| Instructions for the task |
Report every line of the listing below in which the string "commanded" occurs.

| Record extracts |
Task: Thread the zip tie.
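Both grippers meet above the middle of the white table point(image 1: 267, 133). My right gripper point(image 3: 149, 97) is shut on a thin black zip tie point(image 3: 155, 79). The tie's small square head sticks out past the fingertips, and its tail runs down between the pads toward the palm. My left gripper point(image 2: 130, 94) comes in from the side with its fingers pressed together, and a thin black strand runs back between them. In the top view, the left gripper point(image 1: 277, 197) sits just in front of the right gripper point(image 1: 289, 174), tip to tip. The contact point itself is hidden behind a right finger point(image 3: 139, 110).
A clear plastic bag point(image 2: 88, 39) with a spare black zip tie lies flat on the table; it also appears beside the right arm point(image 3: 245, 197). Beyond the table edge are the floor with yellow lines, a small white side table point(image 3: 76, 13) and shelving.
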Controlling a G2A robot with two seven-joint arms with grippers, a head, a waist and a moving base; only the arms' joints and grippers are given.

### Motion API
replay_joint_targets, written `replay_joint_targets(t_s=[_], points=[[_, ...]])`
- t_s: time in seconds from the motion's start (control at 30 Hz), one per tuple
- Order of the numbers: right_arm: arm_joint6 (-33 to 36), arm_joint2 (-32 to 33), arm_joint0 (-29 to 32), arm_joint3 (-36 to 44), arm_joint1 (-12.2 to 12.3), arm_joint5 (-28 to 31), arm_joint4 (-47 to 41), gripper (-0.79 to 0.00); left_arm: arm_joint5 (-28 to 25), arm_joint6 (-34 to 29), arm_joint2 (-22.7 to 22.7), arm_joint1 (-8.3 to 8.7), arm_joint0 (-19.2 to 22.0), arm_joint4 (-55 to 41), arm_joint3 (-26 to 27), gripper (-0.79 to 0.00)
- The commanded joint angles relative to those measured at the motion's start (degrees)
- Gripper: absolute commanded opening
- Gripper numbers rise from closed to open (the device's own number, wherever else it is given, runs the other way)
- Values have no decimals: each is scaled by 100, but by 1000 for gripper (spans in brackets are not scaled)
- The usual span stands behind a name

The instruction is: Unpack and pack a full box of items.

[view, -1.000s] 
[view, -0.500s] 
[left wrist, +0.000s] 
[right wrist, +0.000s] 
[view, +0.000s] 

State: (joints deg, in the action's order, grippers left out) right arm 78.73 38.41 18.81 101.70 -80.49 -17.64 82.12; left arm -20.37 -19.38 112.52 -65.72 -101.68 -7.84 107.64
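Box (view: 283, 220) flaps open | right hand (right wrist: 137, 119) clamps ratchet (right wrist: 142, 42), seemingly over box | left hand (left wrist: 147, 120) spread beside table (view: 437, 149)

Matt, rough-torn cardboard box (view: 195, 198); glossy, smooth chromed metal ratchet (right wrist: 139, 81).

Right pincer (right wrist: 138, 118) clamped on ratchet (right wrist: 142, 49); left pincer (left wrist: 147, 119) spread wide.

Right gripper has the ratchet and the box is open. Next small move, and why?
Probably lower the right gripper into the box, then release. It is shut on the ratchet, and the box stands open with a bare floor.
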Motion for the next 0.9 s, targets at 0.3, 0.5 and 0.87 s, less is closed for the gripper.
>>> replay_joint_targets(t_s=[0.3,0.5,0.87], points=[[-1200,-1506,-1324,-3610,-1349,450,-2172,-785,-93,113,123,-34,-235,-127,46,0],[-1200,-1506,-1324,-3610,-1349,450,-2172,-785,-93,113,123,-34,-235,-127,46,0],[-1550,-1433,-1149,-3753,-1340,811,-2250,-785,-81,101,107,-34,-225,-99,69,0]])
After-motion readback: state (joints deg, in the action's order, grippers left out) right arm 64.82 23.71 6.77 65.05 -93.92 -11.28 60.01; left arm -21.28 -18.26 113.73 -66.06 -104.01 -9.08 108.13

| Result for this exercise |
- The commanded joint angles relative to those measured at the motion's start (degrees)
- Gripper: absolute commanded opening

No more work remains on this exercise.